Climate variation is pronounced in montane systems, and it is in these environments that epizootics of chytridiomycosis predominantly occur [17–20] presenting an opportunity to untangle the complex relationship between disease dynamics and climate. One such environment, the Pyrenean mountain range, contains many lakes housing multi-species amphibian assemblages within an expanding epizootic of Bd infection . Across the core outbreak region of the Western Pyrenees, the midwife toad (Alytes obstetricans) experiences annual mass mortality due to chytridiomycosis. Two other anuran species also commonly breed in this area, the common toad (Bufo spinosus, previously known as Bufo bufo ) and the common frog (Rana temporaria). Across Europe, the prevalence of Bd within affected common toads is usually low , with the majority of individuals tolerating infection . In comparison, the common frog is considered to be resistant to Bd infection [14,23], and until now there has been no evidence of disease in this species. As a result of the differences that these three species exhibit in their response to exposure to Bd, they constitute an ideal study-system for exploring the temporal trends in pathogen infection at a community level. To understand the inter-relationship between infection, community and climate, we investigated how seasonality, specifically the timing of spring thaw, in this montane ecosystem affects infection dynamics both at the present and when extrapolated into the future using downscaled outputs of global climate change models.
2. Results and discussion
We monitored amphibians at a key remote infected site, Lac Arlet (altitude 1986 m.a.s.l.), in the French Pyrenees, over 7 years. Across this period, we found a robust temporal link between disease dynamics (figure 1a,b) and the timing of spring (the date of lake ice thaw) across this community of amphibians (figure 1c,d).

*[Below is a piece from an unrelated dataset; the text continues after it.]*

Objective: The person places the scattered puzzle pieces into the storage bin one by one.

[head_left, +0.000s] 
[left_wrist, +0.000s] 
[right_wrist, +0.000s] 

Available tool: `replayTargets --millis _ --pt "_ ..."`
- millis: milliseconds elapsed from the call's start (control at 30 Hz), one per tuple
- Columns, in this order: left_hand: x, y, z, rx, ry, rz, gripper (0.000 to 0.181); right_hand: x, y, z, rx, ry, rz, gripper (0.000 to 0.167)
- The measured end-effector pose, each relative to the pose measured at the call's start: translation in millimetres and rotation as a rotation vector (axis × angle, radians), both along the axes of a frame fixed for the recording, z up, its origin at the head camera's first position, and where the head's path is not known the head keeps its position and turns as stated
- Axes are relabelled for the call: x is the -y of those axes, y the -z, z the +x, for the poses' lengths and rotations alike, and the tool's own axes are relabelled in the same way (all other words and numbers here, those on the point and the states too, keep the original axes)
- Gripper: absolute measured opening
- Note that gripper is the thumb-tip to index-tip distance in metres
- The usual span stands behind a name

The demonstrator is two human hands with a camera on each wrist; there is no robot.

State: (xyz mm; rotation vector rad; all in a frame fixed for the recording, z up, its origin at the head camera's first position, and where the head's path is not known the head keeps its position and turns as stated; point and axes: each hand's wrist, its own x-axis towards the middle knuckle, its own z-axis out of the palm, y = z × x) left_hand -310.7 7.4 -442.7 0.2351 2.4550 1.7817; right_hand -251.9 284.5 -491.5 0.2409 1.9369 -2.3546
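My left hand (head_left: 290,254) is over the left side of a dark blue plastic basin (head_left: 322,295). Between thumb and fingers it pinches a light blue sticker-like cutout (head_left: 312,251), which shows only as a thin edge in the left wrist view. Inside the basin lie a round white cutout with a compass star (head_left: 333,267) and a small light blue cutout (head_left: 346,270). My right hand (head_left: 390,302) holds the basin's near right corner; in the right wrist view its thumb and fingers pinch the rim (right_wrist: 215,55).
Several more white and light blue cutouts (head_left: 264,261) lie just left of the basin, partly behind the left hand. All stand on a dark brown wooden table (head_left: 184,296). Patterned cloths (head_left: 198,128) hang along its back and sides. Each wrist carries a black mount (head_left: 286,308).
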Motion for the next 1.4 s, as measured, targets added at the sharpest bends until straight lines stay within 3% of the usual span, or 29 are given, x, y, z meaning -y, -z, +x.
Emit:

We uncovered a significant effect of the onset of spring on the prevalence of Bd infection in both B. spinosus (slope = −0.1000; z = −4.715, d.f. = 149, p < 0.001; adjusted R2 = 0.19) and R. temporaria (slope = −0.039, z = −4.356, d.f. = 207, p < 0.001; adjusted R2 = 0.08), with early spring onset resulting in a higher prevalence of Bd infection (figure 1d). Such an effect was observed in the highly susceptible A. obstetricans metamorphs, but the difference in prevalence was not significant (p = 0.09), and a high prevalence of infection was maintained over the years. The timing of the end of season showed little variation between years (figure 1c and table 1), with the corollary that the length of the amphibian activity period was increased in years with an early spring onset.
We found the intensity of infection was significantly greater in the metamorphs of A. obstetricans than either B. spinosus or R. temporaria in all years (electronic supplementary material, table S1a), and year was a significant predictor of infection intensity in all three species (electronic supplementary material). It is possible that an increase in infection load in the highly parasitized Alytes could contribute to the changes in prevalence seen in the other two species, but we found no significant association between Alytes infection load and the prevalence of infection in either B. spinosus or R. temporaria (p = 0.68; 0.88, respectively).
The fact that a species previously resistant to infection and disease alters in different environmental/climatic contexts illustrates the importance of understanding community-level dynamics when considering the impacts of infections. Our data show that a species thought to be highly resistant to infection and disease can suffer mortality (figure 2a); prior to the current study, R. temporaria had rarely been found to be infected with Bd  and had never been observed to suffer chytridiomycosis despite widespread surveillance across Europe. However, we detected widespread infection in this species, along with mortality due to chytridiomycosis (figure 2a), when spring onset was early. We also found concurrent temporal changes in the prevalence of Bd infection in the more susceptible species, B. spinosus, which became locally extinct in 2013 (figure 1a,b). We believe that the abrupt decline of B. spinosus was disease-driven, owing to the high prevalence of infection and widespread mortality detected in metamorphs in the years leading to its disappearance. The number of A. obstetricans over-wintered (OW) larvae has also declined steadily at Lac Arlet during the seven-year course of our study, alongside high recorded mortality (figure 2b and table 2), showing that mortality due to chytridiomycosis is leading to synchronous multi-species declines across this site.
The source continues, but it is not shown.